Circoncision et excision
On circoncit l’homme en Afrique pour le rendre plus puissant, plus propre. Cela barre même la voie à certaines maladies. La circoncision valorise l’homme, renforce sa virilité. Ce qui est le contraire de l’excision qui humilie la femme. C’est pour qu’elle n’ait aucune velléité, une perte de sa féminité. Il existe un plaidoyer fort sur ce phénomène avec un accent sur la criminalisation. Il faut que l’Etat intervienne sur le plan ethnoculturel. Que les communautés qui pratiquent l’excision s’ouvrent à la négociation. Et même, je ne comprends d’ailleurs pas pourquoi on devrait négocier avec quelqu’un qui ampute un individu, dans un contexte global du respect des droits de l’Homme. Généralement, les exciseurs profitent des vacances scolaires. La jeune fille a le temps de cicatriser. Très souvent, il n’y a pas de conditions d’hygiène. Et désormais, ils contournent le problème en faisant exciser des filles avec la collaboration des infirmiers dans nos hôpitaux…C’est un réseau bien rodé, bien huilé.
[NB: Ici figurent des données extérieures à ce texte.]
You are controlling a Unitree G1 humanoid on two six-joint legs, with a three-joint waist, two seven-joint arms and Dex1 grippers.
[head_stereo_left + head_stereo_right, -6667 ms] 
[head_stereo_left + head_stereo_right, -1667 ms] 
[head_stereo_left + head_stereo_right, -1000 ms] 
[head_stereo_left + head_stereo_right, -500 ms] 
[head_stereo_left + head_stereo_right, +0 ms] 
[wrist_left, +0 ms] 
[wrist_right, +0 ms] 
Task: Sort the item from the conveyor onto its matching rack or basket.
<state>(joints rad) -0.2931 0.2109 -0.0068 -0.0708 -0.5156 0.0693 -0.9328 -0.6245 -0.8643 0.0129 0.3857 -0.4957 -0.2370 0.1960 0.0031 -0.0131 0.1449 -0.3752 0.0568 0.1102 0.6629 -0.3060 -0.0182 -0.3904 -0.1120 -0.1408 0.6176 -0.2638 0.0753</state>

Il y a des femmes dans le sud-ouest qui sont bannies de leur tribu, maudites, parce qu’elles s’astreignent à cette pratique. Qui n’a pas besoin d’affection familiale ? C’est d’une violence inouïe ! Et parfois, les fistules obstétricales s’y ajoutent.

Le rôle des médias
Nous voulons travailler sur cet aspect parce que le sujet est complexe. Malgré l’intérêt des hommes de médias, il leur manque souvent les éléments d’analyse et de compréhension. Nous voulons travailler à la formation des journalistes. Car il faut que les populations soient éveillées pour dénoncer cette pratique et ses acteurs. Un contrôle social peut endiguer le phénomène.